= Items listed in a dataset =
++++++++++

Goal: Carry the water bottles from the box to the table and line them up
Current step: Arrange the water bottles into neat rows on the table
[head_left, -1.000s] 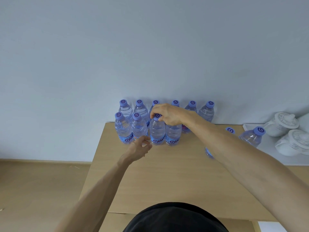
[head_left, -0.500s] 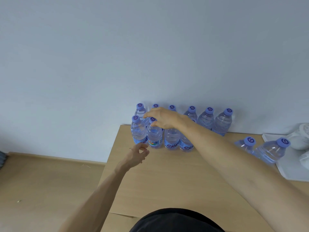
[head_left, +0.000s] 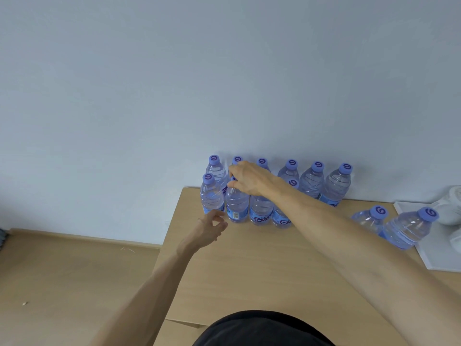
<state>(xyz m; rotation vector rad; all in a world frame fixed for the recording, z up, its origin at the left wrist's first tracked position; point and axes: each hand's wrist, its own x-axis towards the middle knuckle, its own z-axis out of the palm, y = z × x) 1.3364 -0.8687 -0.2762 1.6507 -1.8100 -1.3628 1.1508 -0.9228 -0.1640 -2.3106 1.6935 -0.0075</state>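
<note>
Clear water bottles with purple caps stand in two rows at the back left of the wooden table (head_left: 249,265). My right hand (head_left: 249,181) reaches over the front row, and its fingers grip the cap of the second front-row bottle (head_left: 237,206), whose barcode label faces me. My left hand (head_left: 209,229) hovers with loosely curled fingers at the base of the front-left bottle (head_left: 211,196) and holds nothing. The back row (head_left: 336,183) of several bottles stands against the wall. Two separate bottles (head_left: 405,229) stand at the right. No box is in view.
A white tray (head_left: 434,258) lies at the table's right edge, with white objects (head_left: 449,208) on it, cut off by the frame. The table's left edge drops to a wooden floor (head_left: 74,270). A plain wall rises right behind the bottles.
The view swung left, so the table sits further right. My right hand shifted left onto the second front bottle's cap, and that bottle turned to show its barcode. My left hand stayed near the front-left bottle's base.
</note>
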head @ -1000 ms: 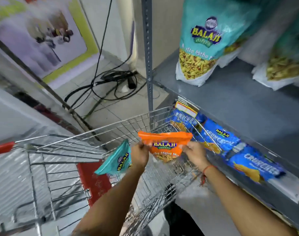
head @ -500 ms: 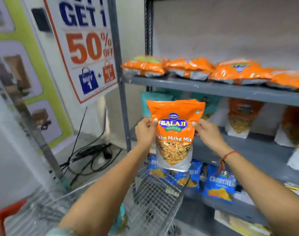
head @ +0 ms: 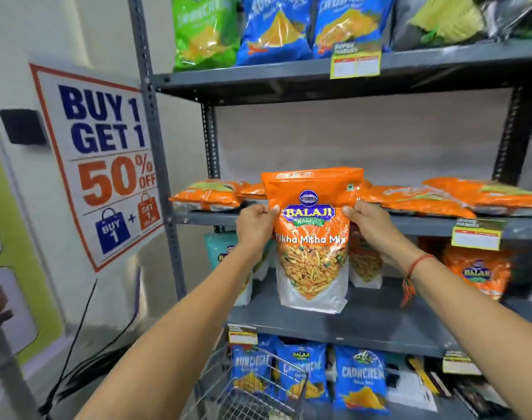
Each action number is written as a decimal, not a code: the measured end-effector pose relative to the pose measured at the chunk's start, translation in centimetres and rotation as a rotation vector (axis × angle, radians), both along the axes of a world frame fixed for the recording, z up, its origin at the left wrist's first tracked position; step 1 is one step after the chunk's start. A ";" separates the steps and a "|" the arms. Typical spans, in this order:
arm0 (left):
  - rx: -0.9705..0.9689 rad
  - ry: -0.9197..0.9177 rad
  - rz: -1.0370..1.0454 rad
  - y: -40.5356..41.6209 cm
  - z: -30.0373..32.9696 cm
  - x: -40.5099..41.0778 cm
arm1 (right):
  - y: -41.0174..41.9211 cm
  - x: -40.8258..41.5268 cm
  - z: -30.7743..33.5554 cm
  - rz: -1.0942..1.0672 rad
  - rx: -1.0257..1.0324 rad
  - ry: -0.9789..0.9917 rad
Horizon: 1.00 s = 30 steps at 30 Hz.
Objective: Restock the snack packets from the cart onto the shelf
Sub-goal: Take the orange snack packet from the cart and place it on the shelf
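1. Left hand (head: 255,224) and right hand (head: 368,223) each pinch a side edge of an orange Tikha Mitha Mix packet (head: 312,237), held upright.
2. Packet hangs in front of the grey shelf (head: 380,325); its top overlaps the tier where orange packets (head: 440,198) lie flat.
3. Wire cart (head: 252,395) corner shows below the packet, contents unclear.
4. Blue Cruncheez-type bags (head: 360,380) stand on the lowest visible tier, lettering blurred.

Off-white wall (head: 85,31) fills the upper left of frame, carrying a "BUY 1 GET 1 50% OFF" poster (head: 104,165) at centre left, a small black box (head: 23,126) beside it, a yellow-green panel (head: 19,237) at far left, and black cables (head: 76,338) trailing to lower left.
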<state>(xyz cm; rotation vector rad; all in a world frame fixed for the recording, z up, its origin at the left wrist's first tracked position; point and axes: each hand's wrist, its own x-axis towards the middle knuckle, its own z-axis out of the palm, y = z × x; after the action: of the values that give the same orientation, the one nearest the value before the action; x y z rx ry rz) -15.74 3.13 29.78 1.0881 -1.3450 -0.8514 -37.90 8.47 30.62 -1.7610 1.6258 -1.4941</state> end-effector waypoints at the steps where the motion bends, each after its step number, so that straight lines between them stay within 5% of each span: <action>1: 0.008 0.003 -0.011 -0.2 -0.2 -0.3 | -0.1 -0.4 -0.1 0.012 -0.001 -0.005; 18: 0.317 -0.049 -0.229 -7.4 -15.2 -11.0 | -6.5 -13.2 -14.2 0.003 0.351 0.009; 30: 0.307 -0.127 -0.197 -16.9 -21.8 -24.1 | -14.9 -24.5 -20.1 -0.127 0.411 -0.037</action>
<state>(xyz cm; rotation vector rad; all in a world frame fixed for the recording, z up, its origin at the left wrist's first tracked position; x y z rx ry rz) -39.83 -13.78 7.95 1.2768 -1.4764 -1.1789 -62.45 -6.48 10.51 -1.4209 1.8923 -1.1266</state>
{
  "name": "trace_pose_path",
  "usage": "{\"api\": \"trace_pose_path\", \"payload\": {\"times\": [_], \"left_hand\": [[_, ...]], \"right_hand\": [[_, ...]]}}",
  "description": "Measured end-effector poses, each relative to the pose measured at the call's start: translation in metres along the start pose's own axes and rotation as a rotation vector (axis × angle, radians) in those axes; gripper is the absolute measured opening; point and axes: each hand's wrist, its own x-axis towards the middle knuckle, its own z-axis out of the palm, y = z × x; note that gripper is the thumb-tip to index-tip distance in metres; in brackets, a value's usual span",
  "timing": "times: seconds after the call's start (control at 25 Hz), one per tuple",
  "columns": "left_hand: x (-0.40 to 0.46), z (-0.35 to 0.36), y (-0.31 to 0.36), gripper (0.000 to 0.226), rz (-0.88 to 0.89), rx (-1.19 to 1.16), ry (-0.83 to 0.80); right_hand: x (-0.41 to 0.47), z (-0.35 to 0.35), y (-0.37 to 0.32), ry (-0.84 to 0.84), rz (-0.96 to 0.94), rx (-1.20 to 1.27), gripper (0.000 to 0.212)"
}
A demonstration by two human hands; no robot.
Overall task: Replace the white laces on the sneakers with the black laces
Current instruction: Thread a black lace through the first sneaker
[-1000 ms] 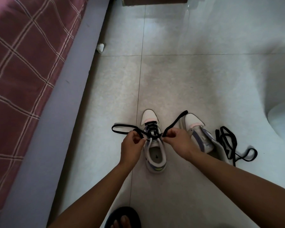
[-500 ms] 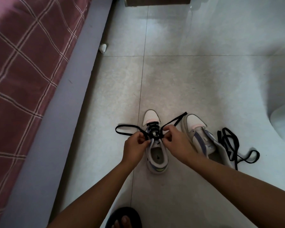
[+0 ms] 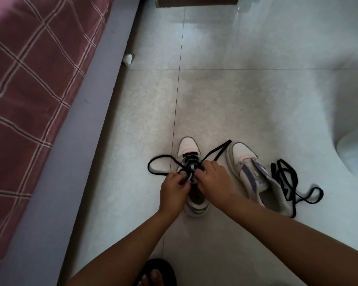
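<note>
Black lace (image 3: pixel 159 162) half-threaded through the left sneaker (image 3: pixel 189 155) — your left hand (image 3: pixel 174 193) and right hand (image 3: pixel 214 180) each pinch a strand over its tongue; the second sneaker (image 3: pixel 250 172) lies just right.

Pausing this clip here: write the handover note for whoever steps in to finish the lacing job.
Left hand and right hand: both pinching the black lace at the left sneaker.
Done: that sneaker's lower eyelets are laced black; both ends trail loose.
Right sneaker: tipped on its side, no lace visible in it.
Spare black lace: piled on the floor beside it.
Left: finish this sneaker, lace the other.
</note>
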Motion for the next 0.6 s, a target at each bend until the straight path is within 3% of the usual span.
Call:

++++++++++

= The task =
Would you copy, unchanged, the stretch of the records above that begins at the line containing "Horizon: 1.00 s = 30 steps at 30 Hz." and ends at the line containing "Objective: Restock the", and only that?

= Response box =
Horizon: 1.00 s = 30 steps at 30 Hz.
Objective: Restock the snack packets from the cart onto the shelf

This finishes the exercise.